Mit einem Keuchen erwachte Shin. Jener Traum, der ihn Nacht für Nacht heimsuchte, war diese Nacht anders als sonst gewesen. Neben den Gesichtern der Toten, die er jede Nacht sah, hatte er gestern auch das Gesicht des halbelfischen Pelorpriesters gesehen, mit dem er gestern gesprochen hatte. Diese Wendung konnte nur eine Bedeutung haben: Pyremius forderte wieder ein Opfer.
Vielleicht mochte es daran gelegen haben, dass sich Shin gestern zu sehr in seine Erinnerungen vertieft hatte, anstatt seinen Geist Pyremius zu widmen. Die Buße hatte wohl nicht ausgereicht, er war wohl zu bequem gewesen, seinem Gott den Tribut zu zollen, der ihm zustand. Er hatte sich den Schwächen seines Körpers hingegeben, und Pyremius hatte ihn dafür bestraft. Shin zwang sich, aufzustehen und wusch sich gründlich. Das Wasser färbte sich rot, als er an seinem Unterarm ankam, den er gestern stärker als sonst traktiert katte. Aber das hatte Pyremius nicht zufriedengestellt, er hatte in seiner Allwissenheit erkannt, dass Shin sich von den Erinnerungen nicht befreien konnte und in schwächlicher Melancholie versunken war, aus dem ihn auch dieser Akt der Schmerzen nicht hatte befreien können. Er würde Pyremius ein Opfer bringen müssen, das Größer war als einige Tropfen vom Blut seines Dieners. Der halbelfische Priester vom Tempel des Pelor war bei näherer Betrachtung ideal geeignet, denn er verkörperte all das, was Shin hasste und damit auch all die Schwächen, die Pyremius verachtete. Behutsam zog Shin sich an und achtete dabei darauf, sein Waffenarsenal mit seinem Umhang zu verdecken.

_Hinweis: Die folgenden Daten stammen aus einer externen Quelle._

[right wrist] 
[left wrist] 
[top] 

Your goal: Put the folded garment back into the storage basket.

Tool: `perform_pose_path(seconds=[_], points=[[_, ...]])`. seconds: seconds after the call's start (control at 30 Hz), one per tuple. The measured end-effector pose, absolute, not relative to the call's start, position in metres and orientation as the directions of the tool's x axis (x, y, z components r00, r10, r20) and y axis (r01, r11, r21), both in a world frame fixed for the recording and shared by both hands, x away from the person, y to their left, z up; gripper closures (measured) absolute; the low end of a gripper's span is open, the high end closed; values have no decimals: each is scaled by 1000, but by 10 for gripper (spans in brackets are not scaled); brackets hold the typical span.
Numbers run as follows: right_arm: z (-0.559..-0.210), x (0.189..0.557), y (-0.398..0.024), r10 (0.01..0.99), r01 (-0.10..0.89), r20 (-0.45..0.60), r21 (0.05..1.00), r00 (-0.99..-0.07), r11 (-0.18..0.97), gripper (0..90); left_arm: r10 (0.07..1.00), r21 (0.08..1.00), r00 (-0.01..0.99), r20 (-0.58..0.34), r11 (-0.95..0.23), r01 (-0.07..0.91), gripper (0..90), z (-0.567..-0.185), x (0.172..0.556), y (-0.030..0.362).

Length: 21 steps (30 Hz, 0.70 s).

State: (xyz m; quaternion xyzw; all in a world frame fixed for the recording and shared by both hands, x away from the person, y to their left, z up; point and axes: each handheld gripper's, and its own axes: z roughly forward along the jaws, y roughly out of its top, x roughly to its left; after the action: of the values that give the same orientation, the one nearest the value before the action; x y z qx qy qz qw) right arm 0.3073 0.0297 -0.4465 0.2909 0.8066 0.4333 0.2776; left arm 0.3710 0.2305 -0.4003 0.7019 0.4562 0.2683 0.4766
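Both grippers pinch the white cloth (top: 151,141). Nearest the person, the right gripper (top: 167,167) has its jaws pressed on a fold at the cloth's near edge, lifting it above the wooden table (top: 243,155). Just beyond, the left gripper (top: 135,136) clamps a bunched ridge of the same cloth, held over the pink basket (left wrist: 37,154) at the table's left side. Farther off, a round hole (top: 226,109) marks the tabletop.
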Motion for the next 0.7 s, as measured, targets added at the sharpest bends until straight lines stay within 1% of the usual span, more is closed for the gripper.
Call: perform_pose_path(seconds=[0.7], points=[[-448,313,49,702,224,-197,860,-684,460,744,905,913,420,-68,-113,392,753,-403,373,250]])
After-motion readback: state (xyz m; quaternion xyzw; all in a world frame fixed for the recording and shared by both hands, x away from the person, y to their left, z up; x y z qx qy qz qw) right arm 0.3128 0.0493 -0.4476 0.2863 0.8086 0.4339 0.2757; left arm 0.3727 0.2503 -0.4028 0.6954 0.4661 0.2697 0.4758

Zunächst musste er herausfinden, wo er dem Priester am besten auflauern und wie er ihn am effizientesten töten konnte. Pyremius verachtete stümperhaft ausgeführte Opfer, er schätzte saubere Arbeit, die am Besten nach einem Unfall aussehen sollte.

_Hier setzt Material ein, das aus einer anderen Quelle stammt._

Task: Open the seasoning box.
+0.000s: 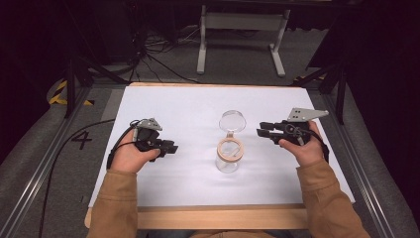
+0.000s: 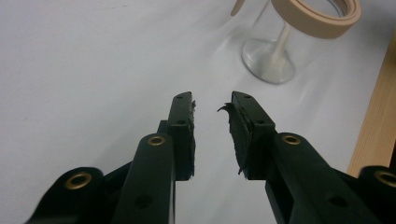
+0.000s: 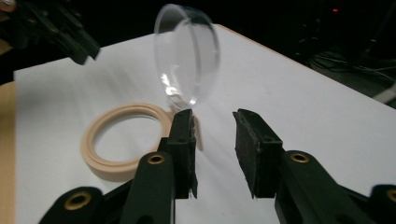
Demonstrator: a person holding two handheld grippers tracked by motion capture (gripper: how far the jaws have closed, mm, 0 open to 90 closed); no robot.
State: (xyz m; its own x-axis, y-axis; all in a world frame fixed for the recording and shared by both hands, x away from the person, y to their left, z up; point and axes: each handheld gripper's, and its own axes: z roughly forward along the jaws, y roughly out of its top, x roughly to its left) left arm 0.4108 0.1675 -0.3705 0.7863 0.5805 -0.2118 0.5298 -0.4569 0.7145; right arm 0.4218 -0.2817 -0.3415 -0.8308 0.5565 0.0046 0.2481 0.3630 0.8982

Fertig angekleidet begab sich Shin zur Tür, um mit seinen Nachforschungen zu beginnen, als er den Zettel bemerkte, den Servina ihm unter dem Türschlitz hindurchgeschoben hatte. Er hatte zwar zunächst vorgehabt, den weltlichen Auftrag abzubrechen um direkt mit dem göttlichen Auftrag beginnen zu können, aber durch den Zettel dachte er noch einmal darüber nach und befand schließlich, dass es den Mord an dem Priester durchaus erschweren könnte, wenn er die örtliche Diebesgilde verärgerte. Außerdem sollte der Auftrag ja nicht allzu zeitaufwendig werden und würde ihm Geldmittel einbringen, die er für bessere Ausrüstung einsetzen konnte. Sorgfältig zerriss er den Zettel und warf ihn in den Kamin, der im Schankraum gefeuert wurde. Er nahm ein kurzes Frühstück zu sich und verließ dann das Gasthaus, um sich auf seinen abendlichen Auftrag vorzubereiten.

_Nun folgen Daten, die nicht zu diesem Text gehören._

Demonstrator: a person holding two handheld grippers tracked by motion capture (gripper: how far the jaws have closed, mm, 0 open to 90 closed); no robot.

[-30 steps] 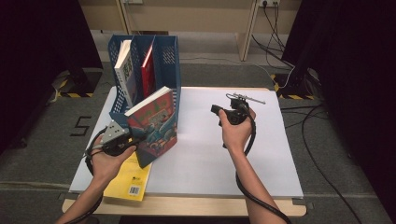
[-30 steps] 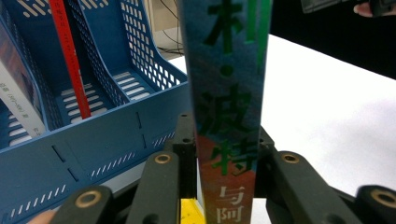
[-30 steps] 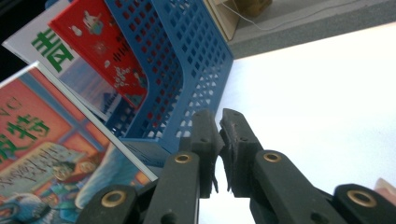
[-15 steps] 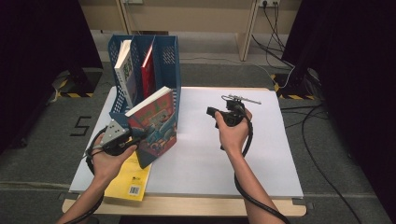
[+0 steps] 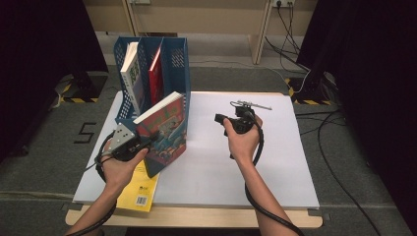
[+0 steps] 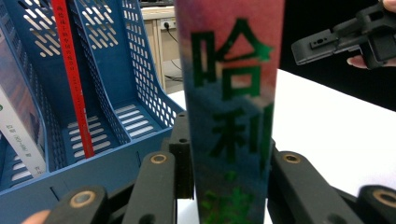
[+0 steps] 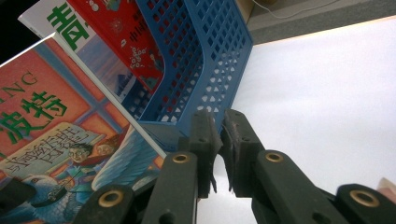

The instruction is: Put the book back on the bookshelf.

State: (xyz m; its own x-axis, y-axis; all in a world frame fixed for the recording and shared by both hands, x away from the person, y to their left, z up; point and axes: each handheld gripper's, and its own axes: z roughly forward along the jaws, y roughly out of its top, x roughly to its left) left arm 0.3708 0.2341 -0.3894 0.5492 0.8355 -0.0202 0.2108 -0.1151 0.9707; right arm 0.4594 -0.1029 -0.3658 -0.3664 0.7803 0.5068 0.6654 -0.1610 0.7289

Noch einmal erkundete er die Stadt und versuchte, sie alle Wege einzuprägen, durch die die Personen gehen könnten, die sie heute abend beschützen sollten. Am Nachmittag stärkte sich Shin nochmals mit einem warmen Essen und machte sich dann auf den Weg zu dem Feinkosthändler, den Servina als Treffpunkt angegeben hatte. Er war in guter, fast euphorischer Stimmung, jedenfalls für seine Verhältnisse. Endlich hatte er ein Ziel vor Augen, er würde sich Pyremius als würdig erweisen und vielleicht, wenn Pyremius sein Opfer annahm, könnte er zu seinem Meister zurückkehren und würde dort endgültig in den Kreis der Zeloten aufgenommen werden. Mit einem fast schon freundschaftlichen Ton begrüßte er Servina, die an der Theke des Feinkostladens lehnte und an einem dampfenden Getränk nippte: "Unser Kunde ist anscheinend noch nicht aufgetaucht. Nun gut, soll er nur kommen."